Jebel Musa is opposite the Rock of Gibraltar at the entrance to the Mediterranean Sea from the Atlantic Ocean. It is an important landmark in the region of Tanger-Tetouan-Al Hoceima on the north coast of Morocco. The coastlines around the mountain show evidence of having had varying sea levels through the ages. These highstands are at 120–130 metres; 80 to 90 metres; 40 to 60 metres and from 0 to 25 metres above the present sea level.
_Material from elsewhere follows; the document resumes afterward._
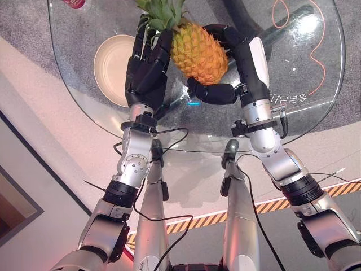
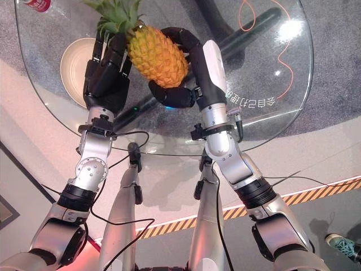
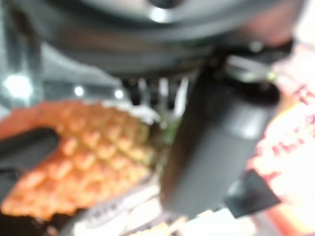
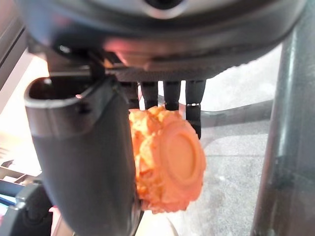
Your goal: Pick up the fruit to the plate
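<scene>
- Right hand (image 1: 237,62) fingers (image 1: 217,32) and thumb curl around the pineapple (image 1: 198,52).
- Left hand (image 1: 148,65) fingers, straight, press its other side.
- Pineapple is held over the glass bench (image 1: 304,68), just beside the plate (image 1: 110,62); placing remains.

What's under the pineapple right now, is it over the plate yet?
Not yet. Under the pineapple shows bare glass table, with the right hand curled around its base and the left hand against its side. The plate lies to its left.
</scene>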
In Ceuta, around the town of Benzú, the mountain is known as The Dead Woman (la Mujer Muerta), because from that direction it resembles a woman on her back.

==Ecology==
The mountain is a site for birdwatching. Migratory birds use the updraughts and thermals from Jebel Musa to gain height before attempting to cross the Strait of Gibraltar. The Strait of Gibraltar is "one of the world's most prominent" migration bottlenecks and raptor watching is popular in the fall, though the best observation points may be north of the Strait. The site has been designated an Important Bird Area (IBA) by BirdLife International because it supports significant populations of migrating soaring birds, especially raptors, cranes and storks, as well as passerines and waders. The shoreline at the foot of the mountain has been designated as a protected Ramsar site since 2019.

The area around the mountain has over 200 caves that attract visiting cavers. The area around the mountain is mainly forest and is identified in the Plan for Protected Areas in Morocco as a Site of Biological and Ecological Interest (SIBE).